You’re a college freshman. New roommate. New surroundings. New teachers and friends.You’re a 100 miles from home. Parties. Drugs and alcohol.
Oh yeh, don’t forget the vending machine with the morning after pill. Say what?
According to a story by the Associated Press, students at Shippensburg University in Pennsylvania can get the “morning-after” pill by sliding $25 into a vending machine, an idea that has drawn the attention of federal regulators and raised questions about how accessible emergency contraception should be.
The student health center at Shippensburg, a secluded public institution of 8,300 students tucked between mountain ridges in the Cumberland Valley, provides the Plan B One Step emergency contraceptive in the vending machine along with condoms, decongestants and pregnancy tests, says the AP story.
“I think it’s great that the school is giving us this option,” junior Chelsea Wehking said Tuesday. “I’ve heard some kids say they’d be too embarrassed” to go into town — Shippensburg, permanent population about 6,000 — and buy Plan B, says the story.
According to the AP article, federal law makes the pill available without a prescription to anyone 17 or older, and the school checked records and found that all current students are that age or older, a spokesman said. It doesn’t appear that any other vending machine in the U.S. dispenses the contraceptive, which can prevent pregnancy if taken soon after sexual intercourse.
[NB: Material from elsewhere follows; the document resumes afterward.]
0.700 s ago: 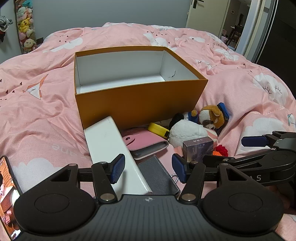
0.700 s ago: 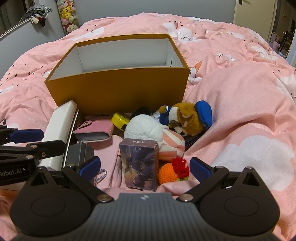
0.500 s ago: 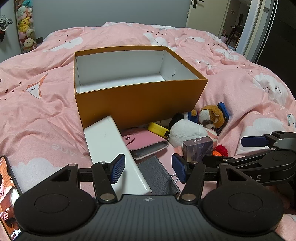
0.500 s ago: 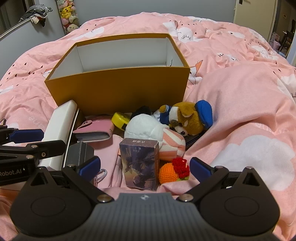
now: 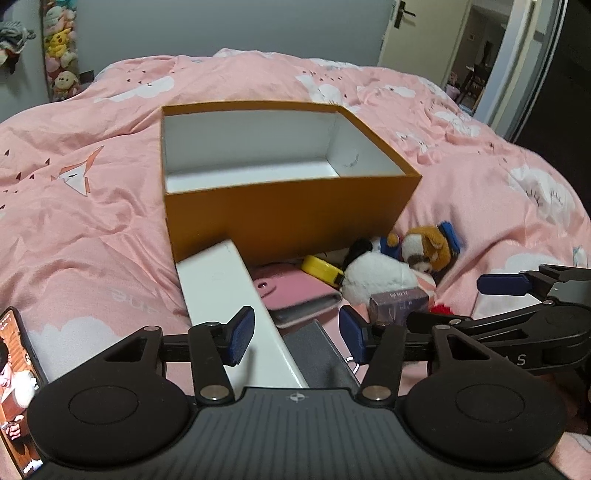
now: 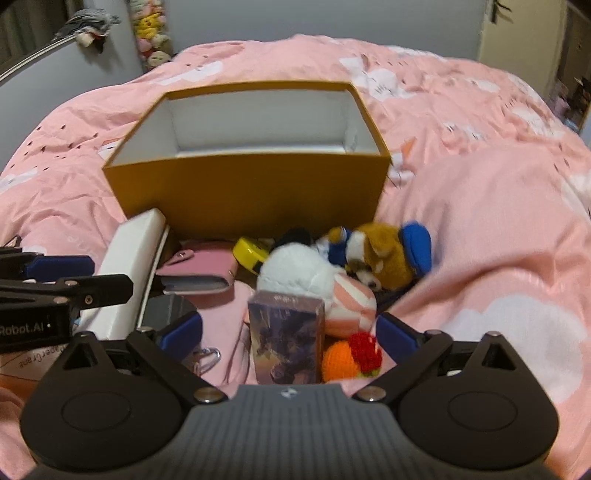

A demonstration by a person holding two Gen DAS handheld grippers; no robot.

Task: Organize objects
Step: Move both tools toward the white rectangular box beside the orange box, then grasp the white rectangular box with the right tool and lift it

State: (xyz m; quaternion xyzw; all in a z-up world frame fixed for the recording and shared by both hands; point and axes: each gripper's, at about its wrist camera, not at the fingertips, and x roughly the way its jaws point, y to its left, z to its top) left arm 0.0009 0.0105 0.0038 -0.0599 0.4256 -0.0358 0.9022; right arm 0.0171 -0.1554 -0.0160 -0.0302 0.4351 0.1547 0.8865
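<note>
Pink duvet [image 5: 92, 229], orange box [image 5: 288, 218], grey wall [image 5: 229, 26]

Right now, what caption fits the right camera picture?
Open right gripper over a purple card box, toys beside an empty orange box.

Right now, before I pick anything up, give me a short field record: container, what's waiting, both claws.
container: orange box, open top, visible interior bare
surface: pink duvet
waiting in front of box: white box, pink wallet, yellow tape measure, white plush, brown dog plush, purple card box, orange crochet toy
left claw: open, over the white box
right claw: open wide, card box between fingers, untouched
</note>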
The story says that the machine has been in place for about two years, and its existence wasn’t widely known until recently. The U.S. Food and Drug Administration is contacting state officials and the university to gather facts, agency spokeswoman Stephanie Yao said Tuesday.
According to the AP, the FDA’s sudden interest took place amid a furor over religious rights and access to birth control. An official resigned from the nation’s largest breast cancer charity Tuesday over Planned Parenthood funding, and Republican presidential candidates attacked the Obama administration for a recent ruling requiring church-affiliated employers to provide birth control.
Consumers have long been able to insert a few coins for the likes of aspirin, ibuprofen, antacids and other common over-the-counter remedies. But some experts see a worrisome trend in making drugs like Plan B, which is kept behind the pharmacy counter, available in a vending machine, it said.
Alexandra Stern, a professor of the history of medicine at the University of Michigan, said she wasn’t questioning a woman’s right to have access to Plan B, but whether making it so easily available is a good idea.
“Perhaps it is personalized medicine taken too far,” she said. “It’s part of the general trend that drugs are available for consumers without interface with a pharmacist or doctors. This trend has serious pitfalls.”
I agree. I am all for individual rights, blah, blah, blah. But if it were your daughter, would you have her self-medicate and treat via a vending machine? Or would you prefer that she see her doctor?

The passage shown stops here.